> _Exercise objective_
Transcribe the listing underneath, keeping each word exact and omitting the images.

> _Stored data_
──────
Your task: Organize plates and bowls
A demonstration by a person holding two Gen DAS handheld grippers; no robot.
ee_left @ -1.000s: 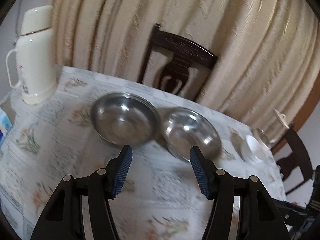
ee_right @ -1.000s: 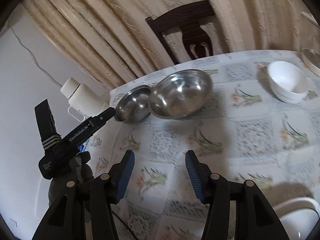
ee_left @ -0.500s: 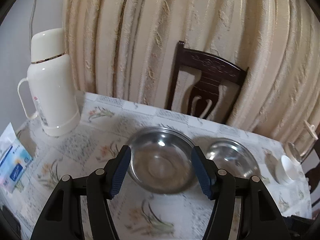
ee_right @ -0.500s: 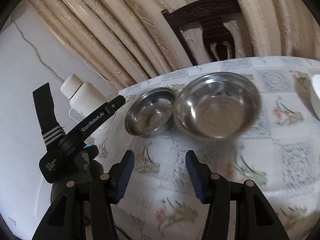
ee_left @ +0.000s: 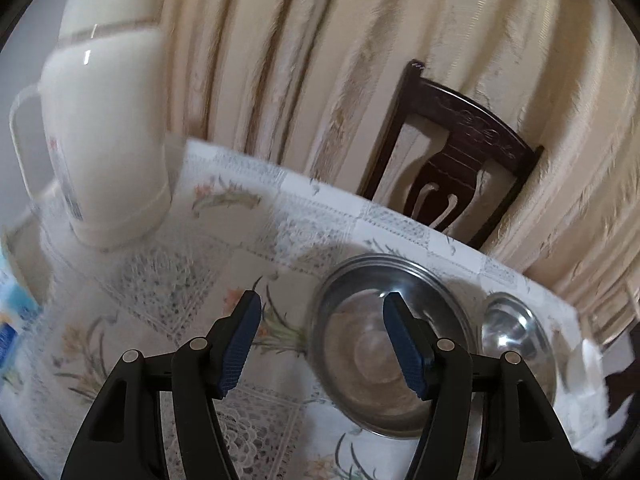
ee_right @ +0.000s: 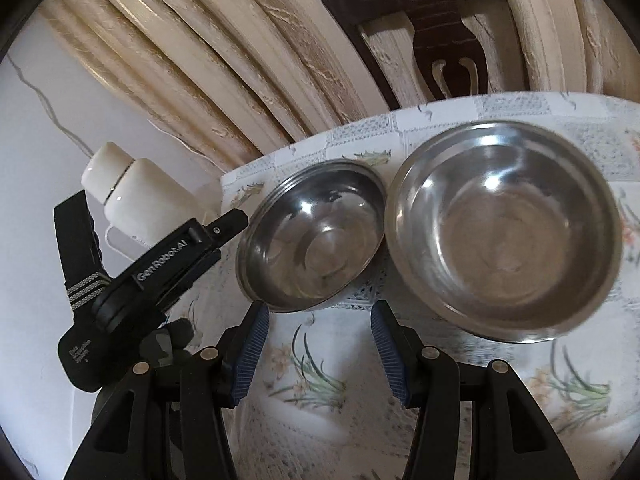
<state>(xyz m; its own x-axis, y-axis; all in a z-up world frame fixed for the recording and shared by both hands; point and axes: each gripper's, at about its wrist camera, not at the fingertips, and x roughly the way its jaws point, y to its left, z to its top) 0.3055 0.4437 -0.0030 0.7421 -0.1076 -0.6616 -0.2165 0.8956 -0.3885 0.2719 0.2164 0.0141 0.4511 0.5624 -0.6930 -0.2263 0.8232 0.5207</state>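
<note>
Two empty steel bowls sit side by side on the flowered tablecloth. The ridged-rim bowl is the left one; the larger smooth bowl touches it on the right. My left gripper is open, low over the table, with the ridged bowl's left rim between its fingers and the right finger in front of the bowl. My right gripper is open just short of the ridged bowl's near rim, holding nothing. The left gripper's body shows at the left of the right wrist view.
A tall cream thermos stands at the table's left end, close to my left gripper. A blue packet lies at the left edge. A dark wooden chair and beige curtain stand behind the table. Something white is blurred far right.
The left gripper has swung left and nearer the thermos, so the bowls slid right in its view. The right gripper has moved closer to both bowls. Both stayed open.
</note>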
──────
> _Reply to the task_
Your task: Organize plates and bowls
A demonstration by a person holding two Gen DAS handheld grippers; no robot.
ee_left @ -1.000s: 
ee_right @ -1.000s: 
ee_left @ -0.500s: 
ee_right @ -0.500s: 
ee_left @ +0.000s: 
ee_right @ +0.000s: 
<state>(xyz m; its own x-axis, y-axis; all in a z-up world frame fixed for the recording and shared by both hands; point and axes: each gripper's, at about its wrist camera, not at the fingertips, and x roughly the way its jaws point, y to its left, z to its top) 0.3055 0.4437 -0.0030 0.7421 -0.1076 -0.6616 -0.2165 0.8956 -0.3885 0.2719 0.2164 0.0141 0.4511 0.5624 -0.6930 -0.2263 0.8232 0.5207</state>
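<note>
Two empty steel bowls sit side by side on the flowered tablecloth. The ridged-rim bowl is the left one; the larger smooth bowl touches it on the right. My left gripper is open, low over the table, with the ridged bowl's left rim between its fingers and the right finger in front of the bowl. My right gripper is open just short of the ridged bowl's near rim, holding nothing. The left gripper's body shows at the left of the right wrist view.
A tall cream thermos stands at the table's left end, close to my left gripper. A blue packet lies at the left edge. A dark wooden chair and beige curtain stand behind the table. Something white is blurred far right.
The left gripper has swung left and nearer the thermos, so the bowls slid right in its view. The right gripper has moved closer to both bowls. Both stayed open.
</note>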

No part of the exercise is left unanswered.